The Limits of Speech Recognition:
Understanding acoustic memory and appreciating prosody
Ben Shneiderman January 17, 2000
Human-human relationships are rarely a good model for the design of effective user interfaces. Spoken language is effective for human-human interaction (HHI), but it often has severe limitations when applied to human-computer interaction (HCI). Speech is slow for presenting information, it is difficult to review or edit, and it interferes with other cognitive tasks. However speech has proven to be useful for store-and-forward messages, alerts in busy environments, and input-output for blind or motor-impaired users. Speech recognition for control is helpful for hands-busy, eyes-busy, mobility-required, or hostile environments and it shows promise for use in telephone-based services. Dictation input is increasingly accurate, but adoption outside the disabled users community has been slow compared to visual interfaces. Obvious physical problems include fatigue from speaking continuously and the disruption in an office filled with people speaking.
By understanding the cognitive processes surrounding human acoustic memory and processing, interface designers may be able to integrate speech more effectively and guide users more successfully. Then by appreciating the differences between HHI and HCI designers may be able to choose appropriate applications for human use of speech with computers. The key distinction may be the rich emotional content conveyed by prosody -- the pacing, intonation, and amplitude in spoken language. Prosody is potent for HHI, but may be disruptive for HCI.
First letís consider human acoustic memory and processing. Short-term and working memory is sometimes called acoustic or verbal memory. The part of the human brain that transiently holds chunks of information and solves problems also supports speaking and listening. Therefore working on a tough problem is best done in quiet environments; without speaking or listening to someone. However, physical activity is handled in another part of the brain so problem solving is compatible with routine physical activities such as walking or driving. In short, humans can easily speak and walk, but they find it harder to speak and think.
Similarly when operating a computer, most humans can type (or move a mouse) and think, but they find it harder to speak and think. Hand-eye coordination is accomplished in different brain structures so typing or mouse movement can be done in parallel with problem solving.

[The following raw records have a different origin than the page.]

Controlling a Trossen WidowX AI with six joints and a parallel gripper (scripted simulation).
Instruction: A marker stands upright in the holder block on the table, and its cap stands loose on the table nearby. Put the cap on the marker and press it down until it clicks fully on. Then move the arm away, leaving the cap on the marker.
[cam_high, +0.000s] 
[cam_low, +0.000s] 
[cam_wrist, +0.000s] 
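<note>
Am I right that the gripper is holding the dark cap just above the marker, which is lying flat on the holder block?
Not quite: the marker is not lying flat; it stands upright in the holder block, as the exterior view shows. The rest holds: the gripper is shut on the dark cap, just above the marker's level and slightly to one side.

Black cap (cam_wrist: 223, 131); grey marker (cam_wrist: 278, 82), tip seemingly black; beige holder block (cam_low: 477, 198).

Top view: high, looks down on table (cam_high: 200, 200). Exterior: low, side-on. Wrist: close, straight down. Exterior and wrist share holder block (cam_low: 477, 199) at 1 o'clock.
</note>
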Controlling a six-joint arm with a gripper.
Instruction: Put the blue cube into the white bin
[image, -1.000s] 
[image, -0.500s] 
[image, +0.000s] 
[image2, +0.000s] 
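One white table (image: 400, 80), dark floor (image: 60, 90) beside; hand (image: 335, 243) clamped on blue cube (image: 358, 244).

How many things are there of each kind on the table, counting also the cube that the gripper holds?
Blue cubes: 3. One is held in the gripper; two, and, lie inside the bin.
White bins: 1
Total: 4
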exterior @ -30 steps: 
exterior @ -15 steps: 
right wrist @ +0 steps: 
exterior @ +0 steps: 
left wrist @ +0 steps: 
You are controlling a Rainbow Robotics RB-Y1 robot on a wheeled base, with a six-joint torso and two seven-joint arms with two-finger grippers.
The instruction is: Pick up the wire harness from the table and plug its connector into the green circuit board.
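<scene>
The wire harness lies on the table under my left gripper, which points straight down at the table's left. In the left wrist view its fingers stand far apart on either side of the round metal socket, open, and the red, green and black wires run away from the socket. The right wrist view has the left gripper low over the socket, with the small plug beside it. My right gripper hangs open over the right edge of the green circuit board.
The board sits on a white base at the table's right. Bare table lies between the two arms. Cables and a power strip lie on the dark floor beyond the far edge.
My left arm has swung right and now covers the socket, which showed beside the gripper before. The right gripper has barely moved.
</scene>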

We stumbled across this phenomenon during a study (Karl & Shneiderman, 1993) in which 16 word processor users were given the chance to issue voice commands for 18 tasks such as "page down", "bold face", "italic", or "superscript". For most tasks this facility enabled a 12-30% speed up, since users could keep their hands on the keyboard and avoid mouse selections. However, one task required memorization of mathematical symbols, followed by a "page down" command. Then the users had to retype the symbols from memory. Voice command users had greater difficulty with this task than mouse users. Voice command users repeatedly scrolled back to review the symbols, because speaking the commands appeared to interfere with their retention.
Product evaluators for an IBM dictation package also noticed this phenomenon. They wrote that "thought, for many people is very closely linked to language. In keyboarding, users can continue to hone their words while their fingers output an earlier version. In dictation, users may experience more interference between outputting their initial thought and elaborating on it" (Danis et al., 1994). Developers of commercial speech recognition packages recognize this problem and often advise dictation of full paragraphs or documents and then a review or proofreading phase to correct errors.
A recent study of three commercial speech recognition systems focused on errors and error correction patterns (Karat, et al., 1999; Halverson, et al., 1999). When novice users tried to fix errors they often got caught in cascades of errors (up to 22 steps). A part of the explanation is that novices stuck with speech commands for corrections, while more experienced users learned to switch to keyboard correction. While all subjects had longer performance times for composition tasks than transcription tasks, the difference was greater for those using speech. The demands of using speech rather than keyboard entry may have slowed speech users more in the higher cognitive load task of composition.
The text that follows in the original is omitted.